ABOUT THIS TASK →
Take the records below and print them verbatim up to and including the line that carries "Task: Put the".

DATA FOR PROCESSING →
-*-*-

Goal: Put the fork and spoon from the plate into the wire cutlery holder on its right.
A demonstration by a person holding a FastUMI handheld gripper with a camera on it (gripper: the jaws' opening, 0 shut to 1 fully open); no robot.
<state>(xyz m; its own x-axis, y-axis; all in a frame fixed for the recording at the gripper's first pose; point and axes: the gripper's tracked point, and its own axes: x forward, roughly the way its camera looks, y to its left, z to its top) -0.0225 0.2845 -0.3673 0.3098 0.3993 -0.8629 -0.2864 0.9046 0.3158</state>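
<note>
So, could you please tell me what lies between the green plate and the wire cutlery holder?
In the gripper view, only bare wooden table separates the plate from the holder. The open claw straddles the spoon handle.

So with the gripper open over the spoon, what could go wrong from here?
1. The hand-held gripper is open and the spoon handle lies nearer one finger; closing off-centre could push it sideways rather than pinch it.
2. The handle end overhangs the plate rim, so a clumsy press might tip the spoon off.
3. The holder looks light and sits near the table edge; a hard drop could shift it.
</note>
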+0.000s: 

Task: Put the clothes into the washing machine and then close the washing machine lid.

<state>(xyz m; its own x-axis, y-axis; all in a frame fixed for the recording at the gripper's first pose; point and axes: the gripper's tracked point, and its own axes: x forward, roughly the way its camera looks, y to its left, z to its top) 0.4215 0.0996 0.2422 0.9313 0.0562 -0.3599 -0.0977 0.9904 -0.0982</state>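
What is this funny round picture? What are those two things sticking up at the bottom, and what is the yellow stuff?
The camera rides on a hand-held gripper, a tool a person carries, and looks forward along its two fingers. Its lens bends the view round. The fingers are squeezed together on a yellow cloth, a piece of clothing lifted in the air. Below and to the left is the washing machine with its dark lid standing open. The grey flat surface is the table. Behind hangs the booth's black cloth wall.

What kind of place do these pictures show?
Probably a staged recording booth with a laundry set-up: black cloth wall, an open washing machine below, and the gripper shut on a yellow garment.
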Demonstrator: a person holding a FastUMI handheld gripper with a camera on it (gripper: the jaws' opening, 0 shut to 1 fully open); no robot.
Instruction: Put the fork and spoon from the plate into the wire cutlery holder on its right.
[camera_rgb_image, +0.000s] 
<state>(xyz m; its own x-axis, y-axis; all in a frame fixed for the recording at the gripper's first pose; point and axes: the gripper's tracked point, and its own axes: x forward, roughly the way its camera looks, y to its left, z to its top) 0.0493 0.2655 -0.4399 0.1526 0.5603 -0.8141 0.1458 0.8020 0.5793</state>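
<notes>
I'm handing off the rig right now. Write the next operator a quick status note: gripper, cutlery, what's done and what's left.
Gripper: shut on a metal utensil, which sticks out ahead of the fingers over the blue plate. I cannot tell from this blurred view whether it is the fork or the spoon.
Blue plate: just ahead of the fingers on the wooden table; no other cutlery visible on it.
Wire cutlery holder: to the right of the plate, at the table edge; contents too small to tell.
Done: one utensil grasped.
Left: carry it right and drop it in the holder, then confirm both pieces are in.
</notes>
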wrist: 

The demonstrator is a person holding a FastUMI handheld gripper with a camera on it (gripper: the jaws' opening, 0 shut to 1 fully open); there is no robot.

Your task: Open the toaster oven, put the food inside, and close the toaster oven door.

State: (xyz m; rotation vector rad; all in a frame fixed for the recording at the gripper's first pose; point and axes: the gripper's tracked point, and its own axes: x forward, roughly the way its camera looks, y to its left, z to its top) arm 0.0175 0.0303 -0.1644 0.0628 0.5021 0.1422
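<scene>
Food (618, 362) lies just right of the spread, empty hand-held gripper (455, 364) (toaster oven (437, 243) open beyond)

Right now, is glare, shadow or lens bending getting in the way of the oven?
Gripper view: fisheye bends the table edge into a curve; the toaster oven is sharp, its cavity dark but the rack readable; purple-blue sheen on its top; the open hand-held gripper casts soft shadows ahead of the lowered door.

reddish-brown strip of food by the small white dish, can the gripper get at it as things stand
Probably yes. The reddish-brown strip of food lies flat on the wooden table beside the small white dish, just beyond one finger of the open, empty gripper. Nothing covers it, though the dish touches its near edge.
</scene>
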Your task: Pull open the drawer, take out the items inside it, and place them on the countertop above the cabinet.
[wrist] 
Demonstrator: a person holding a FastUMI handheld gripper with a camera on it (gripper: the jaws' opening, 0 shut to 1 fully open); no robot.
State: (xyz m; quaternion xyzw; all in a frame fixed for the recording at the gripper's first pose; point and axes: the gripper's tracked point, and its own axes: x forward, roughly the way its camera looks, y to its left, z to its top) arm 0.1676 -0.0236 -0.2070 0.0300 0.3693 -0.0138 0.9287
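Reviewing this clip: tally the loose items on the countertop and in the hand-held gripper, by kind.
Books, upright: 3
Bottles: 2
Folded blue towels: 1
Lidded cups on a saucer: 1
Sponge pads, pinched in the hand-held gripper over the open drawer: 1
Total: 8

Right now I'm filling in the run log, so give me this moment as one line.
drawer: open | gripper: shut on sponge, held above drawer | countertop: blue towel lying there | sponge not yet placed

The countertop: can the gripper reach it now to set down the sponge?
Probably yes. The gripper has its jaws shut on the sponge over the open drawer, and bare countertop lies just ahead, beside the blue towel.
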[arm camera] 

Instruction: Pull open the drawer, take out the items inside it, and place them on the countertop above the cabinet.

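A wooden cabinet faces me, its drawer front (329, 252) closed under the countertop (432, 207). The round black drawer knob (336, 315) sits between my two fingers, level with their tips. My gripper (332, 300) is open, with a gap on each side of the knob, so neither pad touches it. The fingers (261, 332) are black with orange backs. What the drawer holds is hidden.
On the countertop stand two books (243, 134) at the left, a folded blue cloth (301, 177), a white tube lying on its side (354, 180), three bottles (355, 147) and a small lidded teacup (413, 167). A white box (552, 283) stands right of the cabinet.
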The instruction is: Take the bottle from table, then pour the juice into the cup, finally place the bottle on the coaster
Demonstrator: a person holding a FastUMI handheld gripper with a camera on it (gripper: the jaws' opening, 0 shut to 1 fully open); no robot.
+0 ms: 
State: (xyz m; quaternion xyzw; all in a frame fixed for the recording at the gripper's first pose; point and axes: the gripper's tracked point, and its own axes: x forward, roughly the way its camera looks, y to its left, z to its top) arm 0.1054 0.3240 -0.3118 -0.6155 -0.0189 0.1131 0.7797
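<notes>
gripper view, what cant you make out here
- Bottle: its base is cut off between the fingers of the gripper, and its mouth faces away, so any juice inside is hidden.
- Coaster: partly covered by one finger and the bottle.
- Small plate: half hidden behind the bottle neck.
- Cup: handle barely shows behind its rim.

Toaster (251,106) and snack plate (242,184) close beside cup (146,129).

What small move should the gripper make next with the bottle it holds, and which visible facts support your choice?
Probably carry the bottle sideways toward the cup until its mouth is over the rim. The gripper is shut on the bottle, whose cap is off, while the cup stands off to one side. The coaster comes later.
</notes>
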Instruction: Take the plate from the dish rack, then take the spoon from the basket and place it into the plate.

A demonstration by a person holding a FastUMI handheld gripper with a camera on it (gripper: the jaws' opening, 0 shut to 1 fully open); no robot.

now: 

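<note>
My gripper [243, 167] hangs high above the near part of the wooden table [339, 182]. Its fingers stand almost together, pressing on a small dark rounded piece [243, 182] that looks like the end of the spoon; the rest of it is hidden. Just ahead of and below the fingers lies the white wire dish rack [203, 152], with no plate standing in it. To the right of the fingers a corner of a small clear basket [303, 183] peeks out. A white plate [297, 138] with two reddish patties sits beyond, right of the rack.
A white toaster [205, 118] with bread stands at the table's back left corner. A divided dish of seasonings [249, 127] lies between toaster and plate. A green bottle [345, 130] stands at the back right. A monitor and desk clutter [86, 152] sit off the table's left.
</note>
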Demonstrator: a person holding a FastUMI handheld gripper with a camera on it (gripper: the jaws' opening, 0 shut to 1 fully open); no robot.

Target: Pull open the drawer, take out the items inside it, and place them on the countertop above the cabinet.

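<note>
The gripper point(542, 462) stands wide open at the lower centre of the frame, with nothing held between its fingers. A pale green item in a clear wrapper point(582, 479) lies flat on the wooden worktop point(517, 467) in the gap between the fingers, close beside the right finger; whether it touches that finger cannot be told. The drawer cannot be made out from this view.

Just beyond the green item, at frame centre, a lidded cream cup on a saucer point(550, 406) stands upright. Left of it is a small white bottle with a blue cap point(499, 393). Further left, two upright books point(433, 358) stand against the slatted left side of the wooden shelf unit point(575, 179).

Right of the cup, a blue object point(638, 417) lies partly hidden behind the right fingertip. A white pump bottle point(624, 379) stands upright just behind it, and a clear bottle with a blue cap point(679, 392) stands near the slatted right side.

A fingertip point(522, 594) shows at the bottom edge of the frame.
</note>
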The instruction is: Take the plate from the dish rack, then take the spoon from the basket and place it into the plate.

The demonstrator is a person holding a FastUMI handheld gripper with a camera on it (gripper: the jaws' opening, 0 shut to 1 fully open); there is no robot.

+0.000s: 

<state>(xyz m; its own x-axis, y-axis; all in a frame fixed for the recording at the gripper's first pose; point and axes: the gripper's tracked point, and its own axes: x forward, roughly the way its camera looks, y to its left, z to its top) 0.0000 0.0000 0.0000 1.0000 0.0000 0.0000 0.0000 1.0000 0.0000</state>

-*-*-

RESPONSE →
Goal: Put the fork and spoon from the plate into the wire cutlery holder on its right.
A demonstration by a person holding a FastUMI handheld gripper with a camera on it (gripper: the jaws' opening, 0 shut to 1 fully open); no robot.
<state>(xyz m; its own x-axis, y-axis; all in a frame fixed for the recording at the gripper's first pose; point and axes: the gripper's tracked point, and its own axes: x forward, roughly the way its camera looks, y to its left, z to its top) -0.0225 0.2845 -0.3673 0.3098 0.3993 -0.8629 -0.2864 0.9046 0.3158</state>
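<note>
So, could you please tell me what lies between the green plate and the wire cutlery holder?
In the gripper view, only bare wooden table separates the plate from the holder. The open claw straddles the spoon handle.

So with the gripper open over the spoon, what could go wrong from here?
1. The hand-held gripper is open and the spoon handle lies nearer one finger; closing off-centre could push it sideways rather than pinch it.
2. The handle end overhangs the plate rim, so a clumsy press might tip the spoon off.
3. The holder looks light and sits near the table edge; a hard drop could shift it.
</note>
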+0.000s: 

Task: Put the clothes into the washing machine and then close the washing machine lid.

Nothing else is part of this answer.